◆ **Task**: Gather all lines from the material that contain the word "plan".

◆ **Listed records**:
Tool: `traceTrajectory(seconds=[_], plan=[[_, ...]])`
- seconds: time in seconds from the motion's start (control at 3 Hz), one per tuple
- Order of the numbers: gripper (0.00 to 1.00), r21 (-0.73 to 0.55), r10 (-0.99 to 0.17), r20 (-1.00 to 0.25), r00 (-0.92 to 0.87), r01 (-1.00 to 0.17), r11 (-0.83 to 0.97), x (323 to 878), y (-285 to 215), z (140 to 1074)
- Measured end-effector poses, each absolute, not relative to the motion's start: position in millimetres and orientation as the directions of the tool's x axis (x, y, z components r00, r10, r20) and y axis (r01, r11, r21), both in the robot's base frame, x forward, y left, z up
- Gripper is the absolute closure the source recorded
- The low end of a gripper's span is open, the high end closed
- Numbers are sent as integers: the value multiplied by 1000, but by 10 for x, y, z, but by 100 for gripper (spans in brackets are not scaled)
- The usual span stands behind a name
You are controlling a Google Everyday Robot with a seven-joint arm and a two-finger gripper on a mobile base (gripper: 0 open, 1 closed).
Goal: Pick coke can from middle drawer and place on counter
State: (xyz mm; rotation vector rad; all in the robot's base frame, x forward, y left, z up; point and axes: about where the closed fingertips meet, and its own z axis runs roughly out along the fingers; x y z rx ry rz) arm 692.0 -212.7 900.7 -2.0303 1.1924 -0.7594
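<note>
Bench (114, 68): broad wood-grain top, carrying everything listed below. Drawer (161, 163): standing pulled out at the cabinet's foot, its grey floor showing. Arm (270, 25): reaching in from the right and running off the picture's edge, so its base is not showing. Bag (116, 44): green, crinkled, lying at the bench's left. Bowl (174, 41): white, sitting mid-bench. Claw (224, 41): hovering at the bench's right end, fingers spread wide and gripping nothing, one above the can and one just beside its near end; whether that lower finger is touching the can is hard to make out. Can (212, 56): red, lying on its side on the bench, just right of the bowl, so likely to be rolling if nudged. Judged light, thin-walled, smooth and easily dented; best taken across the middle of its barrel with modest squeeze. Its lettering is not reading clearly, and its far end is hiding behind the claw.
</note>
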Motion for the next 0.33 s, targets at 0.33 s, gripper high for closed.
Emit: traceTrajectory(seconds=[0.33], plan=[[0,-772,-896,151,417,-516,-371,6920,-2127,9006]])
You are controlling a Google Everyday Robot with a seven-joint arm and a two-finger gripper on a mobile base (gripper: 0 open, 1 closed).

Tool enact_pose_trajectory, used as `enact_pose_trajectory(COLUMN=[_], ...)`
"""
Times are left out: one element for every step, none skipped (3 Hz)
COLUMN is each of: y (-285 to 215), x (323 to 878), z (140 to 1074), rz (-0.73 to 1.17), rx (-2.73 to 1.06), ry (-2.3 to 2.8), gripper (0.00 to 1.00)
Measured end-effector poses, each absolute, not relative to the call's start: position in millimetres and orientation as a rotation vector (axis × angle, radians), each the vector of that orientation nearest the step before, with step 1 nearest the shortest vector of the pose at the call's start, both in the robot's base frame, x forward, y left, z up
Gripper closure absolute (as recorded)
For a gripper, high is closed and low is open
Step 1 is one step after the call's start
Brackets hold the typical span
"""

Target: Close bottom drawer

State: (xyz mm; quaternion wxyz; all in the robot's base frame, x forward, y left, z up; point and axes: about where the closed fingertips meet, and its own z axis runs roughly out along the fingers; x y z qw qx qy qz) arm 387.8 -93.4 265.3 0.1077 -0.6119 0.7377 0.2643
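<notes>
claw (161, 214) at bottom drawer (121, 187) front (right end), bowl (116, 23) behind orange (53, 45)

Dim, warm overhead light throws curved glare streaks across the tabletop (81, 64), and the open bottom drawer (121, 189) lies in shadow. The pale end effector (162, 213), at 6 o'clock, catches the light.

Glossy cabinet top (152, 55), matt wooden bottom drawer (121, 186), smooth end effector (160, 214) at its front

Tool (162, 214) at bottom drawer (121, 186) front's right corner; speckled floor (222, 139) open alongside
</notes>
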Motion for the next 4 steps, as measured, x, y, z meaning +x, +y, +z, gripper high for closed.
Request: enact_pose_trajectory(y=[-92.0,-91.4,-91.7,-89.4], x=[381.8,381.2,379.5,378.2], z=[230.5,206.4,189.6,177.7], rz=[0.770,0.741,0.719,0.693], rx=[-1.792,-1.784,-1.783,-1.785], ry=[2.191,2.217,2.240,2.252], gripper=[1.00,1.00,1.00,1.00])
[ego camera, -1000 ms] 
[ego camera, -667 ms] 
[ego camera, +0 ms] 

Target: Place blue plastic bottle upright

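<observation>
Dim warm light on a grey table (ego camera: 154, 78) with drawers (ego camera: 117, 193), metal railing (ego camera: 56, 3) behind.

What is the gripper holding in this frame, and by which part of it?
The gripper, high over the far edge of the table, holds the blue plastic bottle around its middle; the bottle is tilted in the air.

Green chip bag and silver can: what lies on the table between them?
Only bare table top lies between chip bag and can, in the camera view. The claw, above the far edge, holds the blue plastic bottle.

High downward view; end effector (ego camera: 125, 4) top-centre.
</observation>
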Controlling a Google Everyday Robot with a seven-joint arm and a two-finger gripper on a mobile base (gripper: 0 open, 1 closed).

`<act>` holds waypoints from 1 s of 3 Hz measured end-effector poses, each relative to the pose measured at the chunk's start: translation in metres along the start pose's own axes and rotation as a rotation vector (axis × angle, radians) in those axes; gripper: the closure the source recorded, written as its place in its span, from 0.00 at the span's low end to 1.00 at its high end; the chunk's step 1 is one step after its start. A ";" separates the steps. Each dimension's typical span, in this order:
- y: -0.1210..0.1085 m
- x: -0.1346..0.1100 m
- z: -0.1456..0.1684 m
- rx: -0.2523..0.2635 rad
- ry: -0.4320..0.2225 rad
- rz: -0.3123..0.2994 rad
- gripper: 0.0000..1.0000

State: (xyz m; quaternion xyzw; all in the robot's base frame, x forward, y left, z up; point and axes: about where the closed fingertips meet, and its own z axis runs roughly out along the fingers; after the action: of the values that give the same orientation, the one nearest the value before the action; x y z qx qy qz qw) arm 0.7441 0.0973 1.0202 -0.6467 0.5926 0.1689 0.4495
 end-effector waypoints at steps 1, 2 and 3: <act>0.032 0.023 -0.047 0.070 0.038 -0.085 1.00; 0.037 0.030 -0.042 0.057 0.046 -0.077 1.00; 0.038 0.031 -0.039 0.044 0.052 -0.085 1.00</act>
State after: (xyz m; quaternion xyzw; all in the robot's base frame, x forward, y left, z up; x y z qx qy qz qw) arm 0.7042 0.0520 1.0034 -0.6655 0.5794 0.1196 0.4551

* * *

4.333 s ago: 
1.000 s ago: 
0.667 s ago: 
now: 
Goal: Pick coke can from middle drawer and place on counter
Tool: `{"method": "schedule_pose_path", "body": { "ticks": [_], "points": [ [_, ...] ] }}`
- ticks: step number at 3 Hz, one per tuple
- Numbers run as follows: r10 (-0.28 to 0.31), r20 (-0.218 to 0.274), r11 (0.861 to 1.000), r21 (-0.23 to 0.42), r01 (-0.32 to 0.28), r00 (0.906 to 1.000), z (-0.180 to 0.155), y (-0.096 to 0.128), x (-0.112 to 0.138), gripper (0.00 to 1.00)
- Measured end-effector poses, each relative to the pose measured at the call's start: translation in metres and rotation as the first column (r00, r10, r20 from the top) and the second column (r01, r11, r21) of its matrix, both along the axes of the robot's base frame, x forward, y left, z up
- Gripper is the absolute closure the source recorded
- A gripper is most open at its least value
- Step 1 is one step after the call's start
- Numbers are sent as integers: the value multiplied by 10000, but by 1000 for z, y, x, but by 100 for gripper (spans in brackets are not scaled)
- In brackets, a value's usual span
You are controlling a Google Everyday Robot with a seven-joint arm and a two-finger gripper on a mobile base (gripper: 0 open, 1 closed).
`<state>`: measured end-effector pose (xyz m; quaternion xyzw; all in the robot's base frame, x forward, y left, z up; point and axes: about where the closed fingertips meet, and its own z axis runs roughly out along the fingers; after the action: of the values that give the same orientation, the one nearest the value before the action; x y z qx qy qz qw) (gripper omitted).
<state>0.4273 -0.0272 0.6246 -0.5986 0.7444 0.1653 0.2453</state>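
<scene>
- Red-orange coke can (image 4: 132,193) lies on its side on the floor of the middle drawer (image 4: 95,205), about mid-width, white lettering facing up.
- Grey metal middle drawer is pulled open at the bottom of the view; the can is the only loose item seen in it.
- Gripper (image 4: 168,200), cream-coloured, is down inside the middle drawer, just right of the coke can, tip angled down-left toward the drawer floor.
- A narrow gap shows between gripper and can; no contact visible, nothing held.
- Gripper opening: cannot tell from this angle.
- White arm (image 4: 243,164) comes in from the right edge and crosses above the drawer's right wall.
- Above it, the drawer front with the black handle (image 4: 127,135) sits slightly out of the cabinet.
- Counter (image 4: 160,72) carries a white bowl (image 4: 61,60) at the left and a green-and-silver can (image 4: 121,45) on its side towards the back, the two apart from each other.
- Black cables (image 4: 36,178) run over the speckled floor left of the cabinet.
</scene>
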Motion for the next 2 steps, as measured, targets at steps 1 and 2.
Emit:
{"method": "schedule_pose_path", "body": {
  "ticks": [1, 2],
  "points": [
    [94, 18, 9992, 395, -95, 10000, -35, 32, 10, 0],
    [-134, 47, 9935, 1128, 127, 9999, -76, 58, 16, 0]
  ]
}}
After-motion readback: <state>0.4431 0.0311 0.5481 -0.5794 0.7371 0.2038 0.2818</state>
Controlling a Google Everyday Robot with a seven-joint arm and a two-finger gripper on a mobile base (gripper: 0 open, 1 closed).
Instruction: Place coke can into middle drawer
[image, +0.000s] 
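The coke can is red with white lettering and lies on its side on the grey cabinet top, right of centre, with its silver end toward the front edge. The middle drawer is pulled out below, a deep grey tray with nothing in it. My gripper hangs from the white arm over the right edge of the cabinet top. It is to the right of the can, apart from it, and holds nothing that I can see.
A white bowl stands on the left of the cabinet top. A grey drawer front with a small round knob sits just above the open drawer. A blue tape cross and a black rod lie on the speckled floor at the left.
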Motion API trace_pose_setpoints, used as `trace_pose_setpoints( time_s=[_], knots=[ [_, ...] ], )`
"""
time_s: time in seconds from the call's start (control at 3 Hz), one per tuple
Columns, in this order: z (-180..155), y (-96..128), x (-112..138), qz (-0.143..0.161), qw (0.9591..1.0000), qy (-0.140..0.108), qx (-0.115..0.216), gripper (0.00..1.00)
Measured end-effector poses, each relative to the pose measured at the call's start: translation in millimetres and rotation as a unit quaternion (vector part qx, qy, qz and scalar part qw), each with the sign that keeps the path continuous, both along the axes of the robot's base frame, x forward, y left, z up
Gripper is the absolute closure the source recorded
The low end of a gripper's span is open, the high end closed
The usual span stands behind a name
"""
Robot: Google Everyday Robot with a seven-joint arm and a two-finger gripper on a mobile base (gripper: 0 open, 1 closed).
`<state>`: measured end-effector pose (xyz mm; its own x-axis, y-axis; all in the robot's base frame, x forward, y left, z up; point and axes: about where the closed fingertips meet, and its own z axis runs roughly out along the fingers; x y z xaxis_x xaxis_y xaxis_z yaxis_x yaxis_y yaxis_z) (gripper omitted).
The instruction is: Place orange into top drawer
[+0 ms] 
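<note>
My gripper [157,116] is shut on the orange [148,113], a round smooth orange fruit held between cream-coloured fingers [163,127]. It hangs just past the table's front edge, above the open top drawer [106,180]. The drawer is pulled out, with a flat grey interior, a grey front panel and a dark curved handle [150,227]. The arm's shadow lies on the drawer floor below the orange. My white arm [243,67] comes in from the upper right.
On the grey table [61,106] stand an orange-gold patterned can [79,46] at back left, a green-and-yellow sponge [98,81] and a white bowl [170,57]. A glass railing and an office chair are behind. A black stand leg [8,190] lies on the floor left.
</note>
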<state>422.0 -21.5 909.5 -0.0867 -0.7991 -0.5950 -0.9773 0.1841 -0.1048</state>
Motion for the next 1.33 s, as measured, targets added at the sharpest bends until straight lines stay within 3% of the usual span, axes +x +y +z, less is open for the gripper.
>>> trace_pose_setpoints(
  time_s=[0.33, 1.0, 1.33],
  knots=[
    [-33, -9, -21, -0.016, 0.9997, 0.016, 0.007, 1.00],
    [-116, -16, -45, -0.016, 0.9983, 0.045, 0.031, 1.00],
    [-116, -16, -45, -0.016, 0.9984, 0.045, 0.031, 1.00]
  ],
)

◆ **Answer space**:
Tool: `traceTrajectory(seconds=[_], plan=[[_, ...]])`
Emit: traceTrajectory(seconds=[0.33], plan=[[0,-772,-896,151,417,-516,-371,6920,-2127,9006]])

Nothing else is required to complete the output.